Steel and aluminum tariffs take effect for European Union, Mexico and Canada, sparking retaliatory tariffs

"President Trump on Thursday imposed tariffs on imported steel and aluminum from the European Union, Canada and Mexico, triggering immediate retaliation from U.S. allies and protests from American businesses and farmers," David Lynch, Josh Dawsey and Damian Paletta report for The Washington Post.

The European Union responded by saying it would follow through on threats to impose tariffs on American-made products from politically strategic areas, like bourbon from Senate Majority Leader Mitch McConnell's home state of Kentucky and Harley-Davidson motorcycles, which are popular in Europe. Mexico said it would impose tariffs on American pork bellies, apples, cranberries, grapes, some cheeses and types of steel.
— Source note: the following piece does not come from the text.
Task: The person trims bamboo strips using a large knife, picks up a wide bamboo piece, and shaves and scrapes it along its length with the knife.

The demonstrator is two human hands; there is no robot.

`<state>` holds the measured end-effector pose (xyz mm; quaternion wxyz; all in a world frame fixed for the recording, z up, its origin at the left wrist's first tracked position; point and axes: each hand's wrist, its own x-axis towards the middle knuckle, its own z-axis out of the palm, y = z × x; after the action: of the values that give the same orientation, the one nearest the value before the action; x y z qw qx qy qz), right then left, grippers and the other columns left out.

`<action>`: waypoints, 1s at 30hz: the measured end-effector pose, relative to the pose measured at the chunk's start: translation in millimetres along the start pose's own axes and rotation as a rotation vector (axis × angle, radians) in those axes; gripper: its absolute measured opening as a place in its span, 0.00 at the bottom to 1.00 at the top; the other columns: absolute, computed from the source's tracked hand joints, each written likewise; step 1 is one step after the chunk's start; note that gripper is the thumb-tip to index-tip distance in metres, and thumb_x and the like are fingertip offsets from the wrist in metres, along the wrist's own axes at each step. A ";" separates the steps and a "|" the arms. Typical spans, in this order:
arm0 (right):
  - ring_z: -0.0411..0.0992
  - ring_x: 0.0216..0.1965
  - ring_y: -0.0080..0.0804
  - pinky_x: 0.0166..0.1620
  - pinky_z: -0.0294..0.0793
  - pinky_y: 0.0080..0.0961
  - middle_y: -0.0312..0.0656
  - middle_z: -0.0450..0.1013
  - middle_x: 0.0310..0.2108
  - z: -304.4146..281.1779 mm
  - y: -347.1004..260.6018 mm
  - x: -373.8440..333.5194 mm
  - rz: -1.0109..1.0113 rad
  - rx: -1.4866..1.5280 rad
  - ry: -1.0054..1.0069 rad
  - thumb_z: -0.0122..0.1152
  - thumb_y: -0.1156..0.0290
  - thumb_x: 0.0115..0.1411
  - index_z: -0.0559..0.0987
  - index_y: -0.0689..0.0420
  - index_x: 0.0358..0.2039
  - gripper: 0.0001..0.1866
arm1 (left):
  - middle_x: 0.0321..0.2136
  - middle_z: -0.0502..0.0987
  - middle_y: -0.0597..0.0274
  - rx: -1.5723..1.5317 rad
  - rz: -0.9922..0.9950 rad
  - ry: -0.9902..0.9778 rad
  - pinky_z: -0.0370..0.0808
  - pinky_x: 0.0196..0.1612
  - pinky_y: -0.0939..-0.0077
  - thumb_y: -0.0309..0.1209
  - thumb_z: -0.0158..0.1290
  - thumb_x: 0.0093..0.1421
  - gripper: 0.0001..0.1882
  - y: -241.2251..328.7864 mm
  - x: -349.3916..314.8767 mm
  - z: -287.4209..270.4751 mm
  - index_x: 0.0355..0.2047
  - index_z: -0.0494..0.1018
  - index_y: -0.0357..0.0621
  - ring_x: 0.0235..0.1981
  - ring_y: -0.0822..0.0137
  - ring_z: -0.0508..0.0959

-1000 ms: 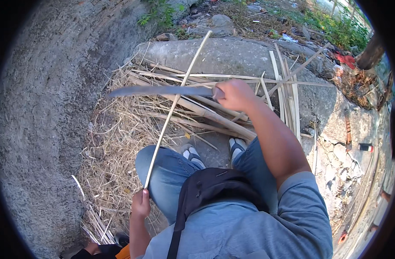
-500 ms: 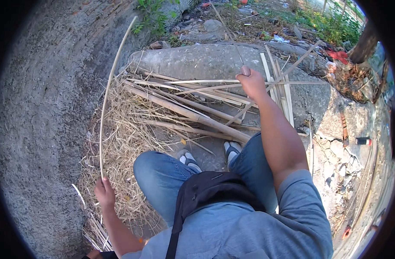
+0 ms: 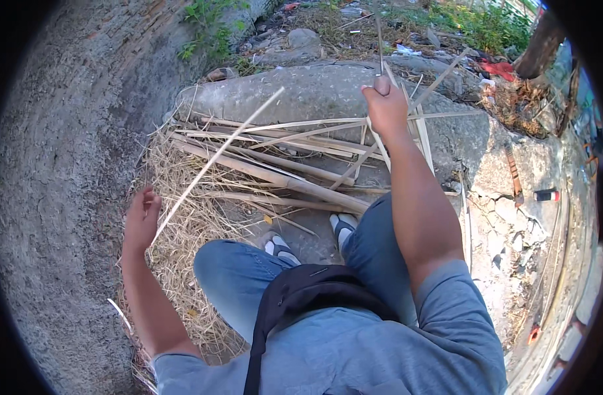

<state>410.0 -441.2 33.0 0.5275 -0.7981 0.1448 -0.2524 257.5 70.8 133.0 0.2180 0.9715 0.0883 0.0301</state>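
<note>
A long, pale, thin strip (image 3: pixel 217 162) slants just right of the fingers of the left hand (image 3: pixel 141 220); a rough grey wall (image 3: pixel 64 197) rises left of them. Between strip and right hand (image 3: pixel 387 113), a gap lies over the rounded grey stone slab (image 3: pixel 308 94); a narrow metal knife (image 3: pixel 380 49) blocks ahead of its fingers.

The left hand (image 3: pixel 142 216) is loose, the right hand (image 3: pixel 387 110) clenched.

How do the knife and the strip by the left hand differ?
The knife is grey-bladed; the strip is pale. The knife sits in the right grip; the strip is outside the left grip. In view, the knife runs nearly vertical; the strip slants. Both are thin.
</note>
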 end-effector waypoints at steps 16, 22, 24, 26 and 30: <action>0.78 0.35 0.56 0.39 0.75 0.42 0.57 0.78 0.31 58.0 -56.1 -130.2 -0.392 -0.059 -0.967 0.68 0.62 0.49 0.79 0.63 0.32 0.17 | 0.53 0.73 0.52 -0.951 0.289 -0.501 0.73 0.54 0.66 0.53 0.51 0.70 0.37 91.7 -37.6 202.6 0.64 0.59 0.34 0.50 0.62 0.77; 0.78 0.36 0.57 0.40 0.76 0.45 0.56 0.78 0.31 63.9 -80.4 -148.9 -0.382 -0.133 -1.148 0.68 0.62 0.48 0.77 0.63 0.31 0.17 | 0.52 0.73 0.53 -0.918 0.247 -0.403 0.74 0.51 0.68 0.56 0.45 0.72 0.37 88.1 -36.6 199.5 0.63 0.60 0.33 0.48 0.64 0.77; 0.78 0.36 0.57 0.40 0.76 0.46 0.55 0.78 0.31 70.5 -87.6 -162.8 -0.361 -0.010 -1.167 0.68 0.63 0.48 0.77 0.62 0.32 0.16 | 0.50 0.74 0.55 -0.932 0.150 -0.440 0.74 0.50 0.71 0.56 0.43 0.72 0.36 73.8 -31.8 205.1 0.62 0.62 0.33 0.46 0.66 0.77; 0.77 0.37 0.57 0.40 0.76 0.46 0.55 0.78 0.32 81.3 -86.0 -173.4 -0.443 -0.020 -1.147 0.67 0.65 0.48 0.77 0.62 0.33 0.16 | 0.48 0.75 0.56 -0.909 0.059 -0.507 0.74 0.50 0.73 0.56 0.43 0.73 0.35 66.9 -32.7 208.6 0.61 0.63 0.34 0.46 0.67 0.77; 0.76 0.40 0.56 0.43 0.75 0.45 0.55 0.77 0.37 96.6 -80.1 -183.1 -0.473 -0.050 -1.232 0.64 0.69 0.48 0.74 0.62 0.40 0.19 | 0.42 0.78 0.62 -1.262 -0.036 -0.356 0.75 0.49 0.76 0.49 0.48 0.73 0.25 74.7 -33.6 196.5 0.55 0.70 0.38 0.42 0.72 0.78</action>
<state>308.7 -243.7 30.0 0.4255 -0.8188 -0.3572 0.1447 255.4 -84.0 -13.2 0.7580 0.6454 0.0324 -0.0886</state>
Canada said it would impose $12.8 billion in tariffs on American steel and aluminum, along with coffee, candy, quiche and pizza. Canada also rejected a U.S. ultimatum to renegotiate all North American trade deals every five years.

"Mexico's retaliatory tariffs target pork legs, apples, grapes and cheeses as well as steel - products from U.S. heartland states that supported Trump in the 2016 election," report Michael O'Boyle and Frank Jack Daniel of Reuters.

Economist Douglas Irwin, author of a history of U.S. trade policy since 1763, told the Post, "It’s more than highly unusual. It’s unprecedented to have gone after so many U.S. allies and trading partners, alienating them and forcing them to retaliate. It’s hard to see how the U.S. is going to come out well from this whole exercise."

With the steel and aluminum tariffs looming, some businesses with government protection have added jobs, but other industries such as chemical manufacturers, brewers, footwear makers and auto manufacturers say the jobs lost because of the tariffs will outweigh the jobs saved or created.

"This is dumb. Europe, Canada and Mexico are not China, and you don’t treat allies the same way you treat opponents," Sen. Ben Sasse (R-Neb.) said. "We’ve been down this road before — blanket protectionism is a big part of why America had a Great Depression. 'Make America Great Again' shouldn’t mean 'Make America 1929 Again'."